| Exercise requirements |
Of the lines in the data below, write out exactly those from the one holding "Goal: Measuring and" through the one holding "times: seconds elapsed", both included.

┄┄┄┄┄┄┄┄┄┄┄┄┄┄┄┄┄┄┄┄

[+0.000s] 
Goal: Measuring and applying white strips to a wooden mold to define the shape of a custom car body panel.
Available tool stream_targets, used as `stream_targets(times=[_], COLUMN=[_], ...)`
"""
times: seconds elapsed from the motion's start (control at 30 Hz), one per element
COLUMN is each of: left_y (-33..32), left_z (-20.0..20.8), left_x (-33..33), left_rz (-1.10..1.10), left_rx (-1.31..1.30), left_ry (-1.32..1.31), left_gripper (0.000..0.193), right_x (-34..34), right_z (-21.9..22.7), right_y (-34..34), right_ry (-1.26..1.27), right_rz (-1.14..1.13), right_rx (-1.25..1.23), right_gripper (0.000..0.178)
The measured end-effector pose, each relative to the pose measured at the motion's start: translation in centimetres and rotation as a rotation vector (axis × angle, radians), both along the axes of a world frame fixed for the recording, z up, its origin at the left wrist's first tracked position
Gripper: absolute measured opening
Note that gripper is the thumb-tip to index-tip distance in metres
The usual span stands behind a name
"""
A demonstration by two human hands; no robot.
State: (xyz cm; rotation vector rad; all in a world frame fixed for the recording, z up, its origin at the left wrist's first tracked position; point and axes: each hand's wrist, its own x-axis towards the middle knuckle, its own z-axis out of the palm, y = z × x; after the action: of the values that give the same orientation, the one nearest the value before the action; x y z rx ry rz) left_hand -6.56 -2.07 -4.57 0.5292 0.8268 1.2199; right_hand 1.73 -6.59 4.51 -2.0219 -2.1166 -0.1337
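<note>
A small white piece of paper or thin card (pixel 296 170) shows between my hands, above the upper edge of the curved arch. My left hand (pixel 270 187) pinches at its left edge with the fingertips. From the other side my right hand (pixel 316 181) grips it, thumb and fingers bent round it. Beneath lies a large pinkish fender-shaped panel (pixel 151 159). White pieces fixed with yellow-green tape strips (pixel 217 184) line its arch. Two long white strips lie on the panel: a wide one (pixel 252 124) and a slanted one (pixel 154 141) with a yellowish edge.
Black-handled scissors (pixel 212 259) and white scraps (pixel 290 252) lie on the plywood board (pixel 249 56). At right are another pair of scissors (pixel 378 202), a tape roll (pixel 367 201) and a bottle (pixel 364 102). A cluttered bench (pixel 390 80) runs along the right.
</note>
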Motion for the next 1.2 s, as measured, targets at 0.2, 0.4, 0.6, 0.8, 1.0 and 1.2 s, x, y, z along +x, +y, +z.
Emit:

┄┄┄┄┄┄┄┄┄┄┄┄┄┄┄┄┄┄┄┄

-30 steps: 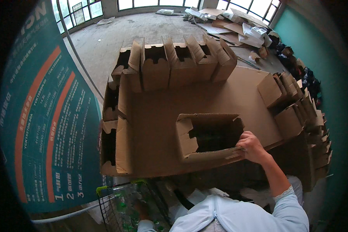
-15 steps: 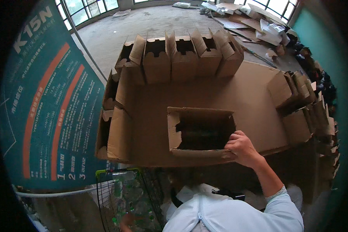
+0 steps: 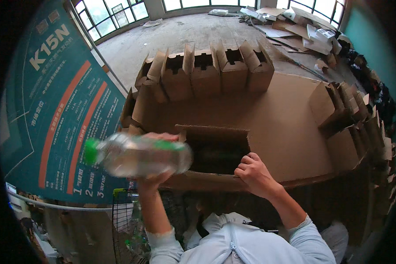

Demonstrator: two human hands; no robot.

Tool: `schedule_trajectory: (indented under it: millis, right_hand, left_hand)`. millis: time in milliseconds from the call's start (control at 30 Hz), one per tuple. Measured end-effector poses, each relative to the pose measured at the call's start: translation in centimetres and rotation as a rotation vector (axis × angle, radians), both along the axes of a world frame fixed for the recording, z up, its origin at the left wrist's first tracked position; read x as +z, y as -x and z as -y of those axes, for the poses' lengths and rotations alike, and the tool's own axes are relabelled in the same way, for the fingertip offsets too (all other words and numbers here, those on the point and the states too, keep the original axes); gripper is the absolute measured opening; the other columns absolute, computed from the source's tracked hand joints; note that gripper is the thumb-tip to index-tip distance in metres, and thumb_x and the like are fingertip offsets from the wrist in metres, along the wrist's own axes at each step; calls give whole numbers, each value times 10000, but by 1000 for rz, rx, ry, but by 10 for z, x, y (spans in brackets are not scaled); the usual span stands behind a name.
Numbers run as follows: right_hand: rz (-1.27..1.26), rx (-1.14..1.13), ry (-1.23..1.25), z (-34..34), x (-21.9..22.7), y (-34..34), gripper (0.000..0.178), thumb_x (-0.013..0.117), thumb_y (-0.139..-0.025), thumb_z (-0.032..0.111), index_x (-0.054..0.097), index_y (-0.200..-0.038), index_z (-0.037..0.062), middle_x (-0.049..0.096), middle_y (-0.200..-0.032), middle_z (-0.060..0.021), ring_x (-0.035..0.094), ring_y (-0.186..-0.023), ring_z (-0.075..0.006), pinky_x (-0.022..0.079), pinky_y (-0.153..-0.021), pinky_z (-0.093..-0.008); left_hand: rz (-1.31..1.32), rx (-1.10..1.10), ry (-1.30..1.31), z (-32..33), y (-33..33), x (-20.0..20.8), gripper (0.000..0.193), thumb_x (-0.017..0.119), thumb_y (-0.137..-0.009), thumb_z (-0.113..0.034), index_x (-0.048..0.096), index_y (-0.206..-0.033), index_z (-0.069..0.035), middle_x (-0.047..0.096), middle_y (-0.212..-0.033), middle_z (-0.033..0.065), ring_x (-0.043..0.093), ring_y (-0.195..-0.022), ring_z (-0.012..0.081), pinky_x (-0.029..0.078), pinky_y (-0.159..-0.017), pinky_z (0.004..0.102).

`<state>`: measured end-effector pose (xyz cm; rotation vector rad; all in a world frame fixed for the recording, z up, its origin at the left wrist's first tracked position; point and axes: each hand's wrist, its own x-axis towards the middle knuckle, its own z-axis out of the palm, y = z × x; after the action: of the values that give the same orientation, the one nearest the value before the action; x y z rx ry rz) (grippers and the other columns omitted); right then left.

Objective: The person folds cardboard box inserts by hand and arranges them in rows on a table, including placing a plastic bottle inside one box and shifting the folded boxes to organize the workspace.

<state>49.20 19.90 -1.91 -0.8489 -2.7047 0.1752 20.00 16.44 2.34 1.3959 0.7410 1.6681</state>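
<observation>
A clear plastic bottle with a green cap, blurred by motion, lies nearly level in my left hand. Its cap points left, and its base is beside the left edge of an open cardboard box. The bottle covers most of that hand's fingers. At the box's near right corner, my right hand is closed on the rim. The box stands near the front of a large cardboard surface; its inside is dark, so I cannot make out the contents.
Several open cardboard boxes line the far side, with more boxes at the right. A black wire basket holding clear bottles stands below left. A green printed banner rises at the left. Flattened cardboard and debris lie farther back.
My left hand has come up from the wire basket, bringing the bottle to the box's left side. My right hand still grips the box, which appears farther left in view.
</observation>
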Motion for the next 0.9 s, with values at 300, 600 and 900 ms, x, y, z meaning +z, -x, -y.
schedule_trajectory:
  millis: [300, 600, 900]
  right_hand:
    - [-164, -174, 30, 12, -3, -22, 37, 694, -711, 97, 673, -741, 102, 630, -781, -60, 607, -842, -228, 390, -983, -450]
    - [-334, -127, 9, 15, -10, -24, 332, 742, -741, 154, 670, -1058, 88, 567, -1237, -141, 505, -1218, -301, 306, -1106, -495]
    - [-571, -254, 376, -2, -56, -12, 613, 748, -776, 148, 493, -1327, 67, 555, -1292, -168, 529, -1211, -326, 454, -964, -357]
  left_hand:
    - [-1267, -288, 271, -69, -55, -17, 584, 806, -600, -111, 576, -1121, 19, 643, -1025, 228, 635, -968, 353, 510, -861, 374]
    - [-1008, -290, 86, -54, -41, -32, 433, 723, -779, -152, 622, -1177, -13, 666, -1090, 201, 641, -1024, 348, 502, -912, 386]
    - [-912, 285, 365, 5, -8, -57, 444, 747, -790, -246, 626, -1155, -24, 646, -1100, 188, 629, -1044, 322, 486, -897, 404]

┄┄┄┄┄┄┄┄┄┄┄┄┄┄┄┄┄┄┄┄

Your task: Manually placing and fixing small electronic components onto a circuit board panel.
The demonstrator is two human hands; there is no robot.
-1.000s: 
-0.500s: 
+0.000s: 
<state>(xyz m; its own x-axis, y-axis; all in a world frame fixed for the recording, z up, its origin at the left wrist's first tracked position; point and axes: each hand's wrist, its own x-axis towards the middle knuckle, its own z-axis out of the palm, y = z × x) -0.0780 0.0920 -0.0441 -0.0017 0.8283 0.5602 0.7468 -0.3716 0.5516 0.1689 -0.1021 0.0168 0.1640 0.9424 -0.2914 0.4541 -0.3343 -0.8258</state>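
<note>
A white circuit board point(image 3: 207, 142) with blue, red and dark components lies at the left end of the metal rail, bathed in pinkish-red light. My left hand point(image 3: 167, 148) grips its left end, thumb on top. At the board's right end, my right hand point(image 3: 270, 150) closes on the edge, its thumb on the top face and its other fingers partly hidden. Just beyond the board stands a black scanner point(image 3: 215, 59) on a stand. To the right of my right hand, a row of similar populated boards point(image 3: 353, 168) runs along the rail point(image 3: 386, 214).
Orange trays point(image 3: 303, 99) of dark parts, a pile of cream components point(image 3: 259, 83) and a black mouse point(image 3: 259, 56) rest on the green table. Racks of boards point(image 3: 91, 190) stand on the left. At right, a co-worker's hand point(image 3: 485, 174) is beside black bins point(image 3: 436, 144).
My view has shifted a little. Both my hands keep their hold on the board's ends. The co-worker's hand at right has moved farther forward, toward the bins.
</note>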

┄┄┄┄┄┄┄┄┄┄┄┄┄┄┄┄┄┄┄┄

| Result of this task |
Goal: Measuring and applying white strips to a wooden mold to define the shape of a custom car body panel.
Available tool stream_targets, used as `stream_targets(times=[_], COLUMN=[_], ...)`
"""
times: seconds elapsed from the motion's start (control at 30 Hz), one per element

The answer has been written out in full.